Mrs. Cantelowe, standing between the past and the present, the living and the dead, was regretful, hesitant, afraid, but for Philippa there was neither doubt nor fear; the words Francesco Michelozzi had used, "the Presence and the Power," lingered in her soul, uplifting her to that heroism that sometimes grows from passion as the fruit from the flower; she saw the man she loved, quite free from her alien influence, going straight on his way, ending his line that might have ended so miserably on a sharp "crescendo" of achievement; she saw herself tending all the things her forbears had held dear, keeping her heritage, such as it was, for the children who might love it, if, soberly, honestly she might marry in the future some man who would care for Cantelowe, for Myniott and Dyprre.

If not, then rounding off her name not without nobility, true to what her forefathers had made her, to what they would have expected of her, free from Lambert Dyprre as he was free from her, free of Geva's secret, free of the remorse of interfering with Francesco Michelozzi's work.

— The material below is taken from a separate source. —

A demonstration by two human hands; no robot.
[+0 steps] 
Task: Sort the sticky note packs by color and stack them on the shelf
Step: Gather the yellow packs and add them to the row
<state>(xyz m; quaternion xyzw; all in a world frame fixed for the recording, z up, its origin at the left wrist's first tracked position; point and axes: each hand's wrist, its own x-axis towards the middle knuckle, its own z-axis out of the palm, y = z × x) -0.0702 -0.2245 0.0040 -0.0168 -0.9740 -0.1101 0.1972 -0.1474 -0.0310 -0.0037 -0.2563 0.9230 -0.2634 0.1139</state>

"Mother, it is so much better like this."

And Mrs. Cantelowe could sincerely say:

"It is so much better."

"And now we will go home, mother, there is a great deal to do."

* * *

IN his room in the flat where Dr. Michelozzi had died, Lambert Dyprre sat drawing one of his dream cities, where austere towers ventured starkly into high cold clouds, and winding streets surrounded a chill cathedral hung with banners.

As he worked he now and then looked up at the figure of Shiva, white, translucent, gleaming; the god was now alone.

Lambert had put away the bouquets of porcelain flowers.

They were in the locked drawer with the pretty trifles that had once belonged to Geva Lambruschini, with the sheet of music, the yellow-silk bag: it was not likely that Lambert Dyprre would often look at any of these things.